Larissa Sansour

Il peso dell'eredità

Larissa Sansour è nata a Gerusalemme nel 1973, da madre russa e padre palestinese. Ha studiato in Inghilterra e negli Stati Uniti, ma poi ha trovato un marito danese e ha vissuto dieci anni in Danimarca, acquisendo così la cittadinanza danese. E’ stata proprio la Danimarca a volerla con il suo lavoro Heirloom (Un Cimelio di Famiglia) come unica artista a rappresentarla nel suo Padiglione alla Biennale Arte 2019  May You Live In Interesting Times a cura di Ralph Rugoff.
 
Fino all’età di diciassette anni ha vissuto in Palestina, poi durante la prima intifada si è recata in Inghilterra per continuare gli studi e ha seguito a spostarsi in giro per il mondo in continuazione. Attualmente vive a Londra.
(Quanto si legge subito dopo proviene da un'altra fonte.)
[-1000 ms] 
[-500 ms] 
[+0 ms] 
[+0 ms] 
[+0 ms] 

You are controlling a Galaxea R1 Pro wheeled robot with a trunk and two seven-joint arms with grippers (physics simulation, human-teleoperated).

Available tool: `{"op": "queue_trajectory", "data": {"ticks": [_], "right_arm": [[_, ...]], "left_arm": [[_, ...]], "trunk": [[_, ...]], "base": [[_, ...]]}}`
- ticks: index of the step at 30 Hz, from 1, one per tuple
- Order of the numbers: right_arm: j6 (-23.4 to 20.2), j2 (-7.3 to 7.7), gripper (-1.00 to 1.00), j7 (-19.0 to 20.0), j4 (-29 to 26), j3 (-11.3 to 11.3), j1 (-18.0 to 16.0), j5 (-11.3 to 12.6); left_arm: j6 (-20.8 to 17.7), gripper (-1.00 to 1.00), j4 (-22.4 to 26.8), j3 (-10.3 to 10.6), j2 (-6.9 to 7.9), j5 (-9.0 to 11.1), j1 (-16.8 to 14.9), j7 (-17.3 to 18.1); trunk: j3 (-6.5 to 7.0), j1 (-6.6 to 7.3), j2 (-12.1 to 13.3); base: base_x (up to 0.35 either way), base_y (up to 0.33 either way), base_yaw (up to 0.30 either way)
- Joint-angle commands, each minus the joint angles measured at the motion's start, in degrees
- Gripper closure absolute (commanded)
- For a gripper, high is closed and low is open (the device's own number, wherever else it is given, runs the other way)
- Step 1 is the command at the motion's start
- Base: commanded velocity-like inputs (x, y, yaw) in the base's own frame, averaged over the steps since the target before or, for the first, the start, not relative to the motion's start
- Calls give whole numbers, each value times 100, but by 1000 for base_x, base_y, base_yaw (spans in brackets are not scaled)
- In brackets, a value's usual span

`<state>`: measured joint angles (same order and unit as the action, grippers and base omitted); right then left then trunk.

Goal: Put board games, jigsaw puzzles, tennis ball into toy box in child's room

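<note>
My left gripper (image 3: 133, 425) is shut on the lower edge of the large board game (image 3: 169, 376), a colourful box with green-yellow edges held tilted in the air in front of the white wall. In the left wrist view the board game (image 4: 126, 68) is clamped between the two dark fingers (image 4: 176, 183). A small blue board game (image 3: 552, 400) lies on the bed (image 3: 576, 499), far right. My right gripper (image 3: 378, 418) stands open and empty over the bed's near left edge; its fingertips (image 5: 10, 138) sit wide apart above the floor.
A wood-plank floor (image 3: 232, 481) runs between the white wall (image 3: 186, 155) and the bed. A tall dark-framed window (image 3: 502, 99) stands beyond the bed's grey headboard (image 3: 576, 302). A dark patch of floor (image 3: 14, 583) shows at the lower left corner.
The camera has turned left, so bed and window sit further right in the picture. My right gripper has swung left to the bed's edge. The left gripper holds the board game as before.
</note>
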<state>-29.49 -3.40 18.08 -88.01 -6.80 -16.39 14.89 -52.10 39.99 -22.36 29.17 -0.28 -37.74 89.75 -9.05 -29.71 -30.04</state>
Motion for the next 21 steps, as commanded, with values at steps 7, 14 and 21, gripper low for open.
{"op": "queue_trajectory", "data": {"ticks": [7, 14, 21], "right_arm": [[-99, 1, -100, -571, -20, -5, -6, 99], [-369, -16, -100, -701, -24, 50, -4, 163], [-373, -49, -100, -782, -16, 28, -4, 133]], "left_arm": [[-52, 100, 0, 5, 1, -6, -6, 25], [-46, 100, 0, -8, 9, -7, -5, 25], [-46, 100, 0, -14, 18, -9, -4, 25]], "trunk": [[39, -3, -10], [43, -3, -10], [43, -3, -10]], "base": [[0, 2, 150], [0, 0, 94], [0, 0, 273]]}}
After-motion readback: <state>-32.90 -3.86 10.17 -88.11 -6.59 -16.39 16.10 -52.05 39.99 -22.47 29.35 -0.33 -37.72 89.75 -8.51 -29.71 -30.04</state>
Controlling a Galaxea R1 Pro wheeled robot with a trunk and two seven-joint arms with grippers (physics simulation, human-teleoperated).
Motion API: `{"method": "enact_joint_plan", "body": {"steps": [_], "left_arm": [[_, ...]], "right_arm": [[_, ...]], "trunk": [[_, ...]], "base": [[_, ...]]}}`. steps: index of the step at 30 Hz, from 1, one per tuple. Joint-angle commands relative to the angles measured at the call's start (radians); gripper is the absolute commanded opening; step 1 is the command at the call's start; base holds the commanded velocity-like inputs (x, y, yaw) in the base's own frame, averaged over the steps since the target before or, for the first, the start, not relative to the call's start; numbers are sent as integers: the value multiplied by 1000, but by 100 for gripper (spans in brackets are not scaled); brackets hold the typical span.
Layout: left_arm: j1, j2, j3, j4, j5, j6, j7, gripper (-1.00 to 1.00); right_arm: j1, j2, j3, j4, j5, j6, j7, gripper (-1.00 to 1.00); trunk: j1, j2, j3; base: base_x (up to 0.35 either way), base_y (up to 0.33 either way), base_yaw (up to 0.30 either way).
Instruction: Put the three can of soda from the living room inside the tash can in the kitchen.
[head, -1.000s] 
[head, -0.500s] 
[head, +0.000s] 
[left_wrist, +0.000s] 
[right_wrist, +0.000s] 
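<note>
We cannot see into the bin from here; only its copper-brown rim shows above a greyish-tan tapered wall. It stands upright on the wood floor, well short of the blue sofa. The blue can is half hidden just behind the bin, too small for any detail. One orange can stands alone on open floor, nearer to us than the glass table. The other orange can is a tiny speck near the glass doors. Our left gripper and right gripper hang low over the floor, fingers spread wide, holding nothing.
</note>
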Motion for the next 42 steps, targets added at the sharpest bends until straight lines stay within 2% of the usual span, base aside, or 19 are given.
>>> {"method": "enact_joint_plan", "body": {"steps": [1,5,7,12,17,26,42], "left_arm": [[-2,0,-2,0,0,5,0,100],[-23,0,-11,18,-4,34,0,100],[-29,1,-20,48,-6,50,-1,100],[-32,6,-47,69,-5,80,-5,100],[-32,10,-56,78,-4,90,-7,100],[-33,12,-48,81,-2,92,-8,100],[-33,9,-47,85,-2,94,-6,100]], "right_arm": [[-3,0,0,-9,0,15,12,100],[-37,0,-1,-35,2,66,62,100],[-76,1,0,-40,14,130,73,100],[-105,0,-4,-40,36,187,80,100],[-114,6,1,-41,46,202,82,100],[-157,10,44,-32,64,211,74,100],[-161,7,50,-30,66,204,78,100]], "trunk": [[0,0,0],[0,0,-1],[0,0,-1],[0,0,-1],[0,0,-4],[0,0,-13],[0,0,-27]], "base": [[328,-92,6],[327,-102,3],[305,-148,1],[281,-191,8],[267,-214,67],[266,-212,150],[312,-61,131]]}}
“Tutte le conseguenze dell’essere nata in Palestina - dichiara Larissa Sansour - e rimanere per sempre palestinese secondo il governo israeliano, resta parte di me ovunque vada. Ancora oggi non posso entrare in Israele e non posso nemmeno entrare a Gerusalemme anche se ci sono nata. E per tanto tempo ero bloccata con un passaporto palestinese e non potevo viaggiare. Era molto complicato riuscirci.” 

Le sue origini e le sue vicende hanno segnato inevitabilmente la sua arte: Larissa Sansour  usa  la fotografia, la scultura, le installazioni ma soprattutto il linguaggio cinematografico come mezzo d’espressione, creando mondi fantascientifici  che sono allo stesso tempo intimi e globali.
 
Nel suo lavoro In the future they ate from the finest porcelain (Nel futuro mangiavano dalla porcellana di miglior qualità) aerei futuribili  che sorvolano un territorio sganciano dei cumuli di oggetti che sembrano bombe,  ma poi, come toccano terra, si dimostrano essere scatole pieni di piatti di porcellana della miglior qualità; le porcellane  vengono lasciate appositamente sul suolo in modo che nel futuro  i posteri abbiano elementi probanti per reclamare quel territorio come di propria appartenenza. 

In un primo momento le opere di Larissa Sansour sembrano voler attirare l’attenzione su problematiche legate all’attuale situazione palestinese, ma evolvono gradualmente in temi universali. L’artista indaga con una raffinatezza poetica rara gli aspetti più universali della condizione umana, alla perenne ricerca di un senso di appartenenza per rafforzare il senso d’identità.